◆ **Your task**: Each line of the material below needs to be returned exactly as written.
^^^^
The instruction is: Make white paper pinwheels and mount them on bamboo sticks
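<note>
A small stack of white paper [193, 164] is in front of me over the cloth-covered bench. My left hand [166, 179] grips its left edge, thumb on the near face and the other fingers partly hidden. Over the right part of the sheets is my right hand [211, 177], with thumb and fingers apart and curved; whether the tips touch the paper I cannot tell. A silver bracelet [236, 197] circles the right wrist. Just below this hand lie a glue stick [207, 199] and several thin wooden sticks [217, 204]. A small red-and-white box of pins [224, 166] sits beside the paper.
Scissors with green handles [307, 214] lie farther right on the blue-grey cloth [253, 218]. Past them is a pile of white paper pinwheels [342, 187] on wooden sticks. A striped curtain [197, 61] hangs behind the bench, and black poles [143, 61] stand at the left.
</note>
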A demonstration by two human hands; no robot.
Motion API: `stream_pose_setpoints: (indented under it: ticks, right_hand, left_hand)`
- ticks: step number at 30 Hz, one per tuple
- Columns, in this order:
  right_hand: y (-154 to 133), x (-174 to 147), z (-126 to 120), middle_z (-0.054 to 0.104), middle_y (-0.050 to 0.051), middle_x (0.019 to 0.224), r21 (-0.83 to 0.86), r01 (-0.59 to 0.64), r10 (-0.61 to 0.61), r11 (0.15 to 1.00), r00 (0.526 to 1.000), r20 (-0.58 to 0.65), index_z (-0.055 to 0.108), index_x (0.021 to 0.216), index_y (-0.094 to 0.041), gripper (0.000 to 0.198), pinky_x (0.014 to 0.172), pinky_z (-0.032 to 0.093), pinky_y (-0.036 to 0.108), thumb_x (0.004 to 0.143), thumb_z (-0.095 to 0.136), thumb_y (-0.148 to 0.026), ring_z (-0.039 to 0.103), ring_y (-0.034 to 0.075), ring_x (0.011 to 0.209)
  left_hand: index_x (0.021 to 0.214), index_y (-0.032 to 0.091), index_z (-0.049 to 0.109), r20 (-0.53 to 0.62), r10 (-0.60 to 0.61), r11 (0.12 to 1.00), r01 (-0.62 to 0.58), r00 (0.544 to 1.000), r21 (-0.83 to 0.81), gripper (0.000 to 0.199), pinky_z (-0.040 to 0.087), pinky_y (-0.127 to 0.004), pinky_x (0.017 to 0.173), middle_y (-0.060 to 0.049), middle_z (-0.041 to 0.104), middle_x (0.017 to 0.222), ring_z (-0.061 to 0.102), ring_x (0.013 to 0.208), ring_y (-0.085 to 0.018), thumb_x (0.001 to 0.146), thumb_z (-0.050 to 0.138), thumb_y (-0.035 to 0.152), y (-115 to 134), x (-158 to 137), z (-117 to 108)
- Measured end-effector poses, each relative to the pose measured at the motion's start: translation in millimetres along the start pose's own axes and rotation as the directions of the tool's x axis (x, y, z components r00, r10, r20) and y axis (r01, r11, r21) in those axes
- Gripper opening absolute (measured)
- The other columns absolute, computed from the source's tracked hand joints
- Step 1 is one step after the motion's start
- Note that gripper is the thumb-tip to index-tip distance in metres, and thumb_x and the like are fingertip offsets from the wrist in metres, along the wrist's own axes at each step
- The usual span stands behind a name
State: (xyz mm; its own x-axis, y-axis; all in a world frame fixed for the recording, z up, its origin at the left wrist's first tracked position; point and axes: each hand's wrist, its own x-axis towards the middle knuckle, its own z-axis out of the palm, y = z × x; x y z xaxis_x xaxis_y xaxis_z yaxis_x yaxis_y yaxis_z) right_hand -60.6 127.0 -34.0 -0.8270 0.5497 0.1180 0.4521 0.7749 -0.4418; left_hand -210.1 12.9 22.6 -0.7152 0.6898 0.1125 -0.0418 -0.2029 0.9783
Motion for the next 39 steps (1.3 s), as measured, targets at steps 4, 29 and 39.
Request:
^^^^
◆ **Solved problem**:
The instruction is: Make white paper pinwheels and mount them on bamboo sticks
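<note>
A small stack of white paper [193, 164] is in front of me over the cloth-covered bench. My left hand [166, 179] grips its left edge, thumb on the near face and the other fingers partly hidden. Over the right part of the sheets is my right hand [211, 177], with thumb and fingers apart and curved; whether the tips touch the paper I cannot tell. A silver bracelet [236, 197] circles the right wrist. Just below this hand lie a glue stick [207, 199] and several thin wooden sticks [217, 204]. A small red-and-white box of pins [224, 166] sits beside the paper.
Scissors with green handles [307, 214] lie farther right on the blue-grey cloth [253, 218]. Past them is a pile of white paper pinwheels [342, 187] on wooden sticks. A striped curtain [197, 61] hangs behind the bench, and black poles [143, 61] stand at the left.
</note>
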A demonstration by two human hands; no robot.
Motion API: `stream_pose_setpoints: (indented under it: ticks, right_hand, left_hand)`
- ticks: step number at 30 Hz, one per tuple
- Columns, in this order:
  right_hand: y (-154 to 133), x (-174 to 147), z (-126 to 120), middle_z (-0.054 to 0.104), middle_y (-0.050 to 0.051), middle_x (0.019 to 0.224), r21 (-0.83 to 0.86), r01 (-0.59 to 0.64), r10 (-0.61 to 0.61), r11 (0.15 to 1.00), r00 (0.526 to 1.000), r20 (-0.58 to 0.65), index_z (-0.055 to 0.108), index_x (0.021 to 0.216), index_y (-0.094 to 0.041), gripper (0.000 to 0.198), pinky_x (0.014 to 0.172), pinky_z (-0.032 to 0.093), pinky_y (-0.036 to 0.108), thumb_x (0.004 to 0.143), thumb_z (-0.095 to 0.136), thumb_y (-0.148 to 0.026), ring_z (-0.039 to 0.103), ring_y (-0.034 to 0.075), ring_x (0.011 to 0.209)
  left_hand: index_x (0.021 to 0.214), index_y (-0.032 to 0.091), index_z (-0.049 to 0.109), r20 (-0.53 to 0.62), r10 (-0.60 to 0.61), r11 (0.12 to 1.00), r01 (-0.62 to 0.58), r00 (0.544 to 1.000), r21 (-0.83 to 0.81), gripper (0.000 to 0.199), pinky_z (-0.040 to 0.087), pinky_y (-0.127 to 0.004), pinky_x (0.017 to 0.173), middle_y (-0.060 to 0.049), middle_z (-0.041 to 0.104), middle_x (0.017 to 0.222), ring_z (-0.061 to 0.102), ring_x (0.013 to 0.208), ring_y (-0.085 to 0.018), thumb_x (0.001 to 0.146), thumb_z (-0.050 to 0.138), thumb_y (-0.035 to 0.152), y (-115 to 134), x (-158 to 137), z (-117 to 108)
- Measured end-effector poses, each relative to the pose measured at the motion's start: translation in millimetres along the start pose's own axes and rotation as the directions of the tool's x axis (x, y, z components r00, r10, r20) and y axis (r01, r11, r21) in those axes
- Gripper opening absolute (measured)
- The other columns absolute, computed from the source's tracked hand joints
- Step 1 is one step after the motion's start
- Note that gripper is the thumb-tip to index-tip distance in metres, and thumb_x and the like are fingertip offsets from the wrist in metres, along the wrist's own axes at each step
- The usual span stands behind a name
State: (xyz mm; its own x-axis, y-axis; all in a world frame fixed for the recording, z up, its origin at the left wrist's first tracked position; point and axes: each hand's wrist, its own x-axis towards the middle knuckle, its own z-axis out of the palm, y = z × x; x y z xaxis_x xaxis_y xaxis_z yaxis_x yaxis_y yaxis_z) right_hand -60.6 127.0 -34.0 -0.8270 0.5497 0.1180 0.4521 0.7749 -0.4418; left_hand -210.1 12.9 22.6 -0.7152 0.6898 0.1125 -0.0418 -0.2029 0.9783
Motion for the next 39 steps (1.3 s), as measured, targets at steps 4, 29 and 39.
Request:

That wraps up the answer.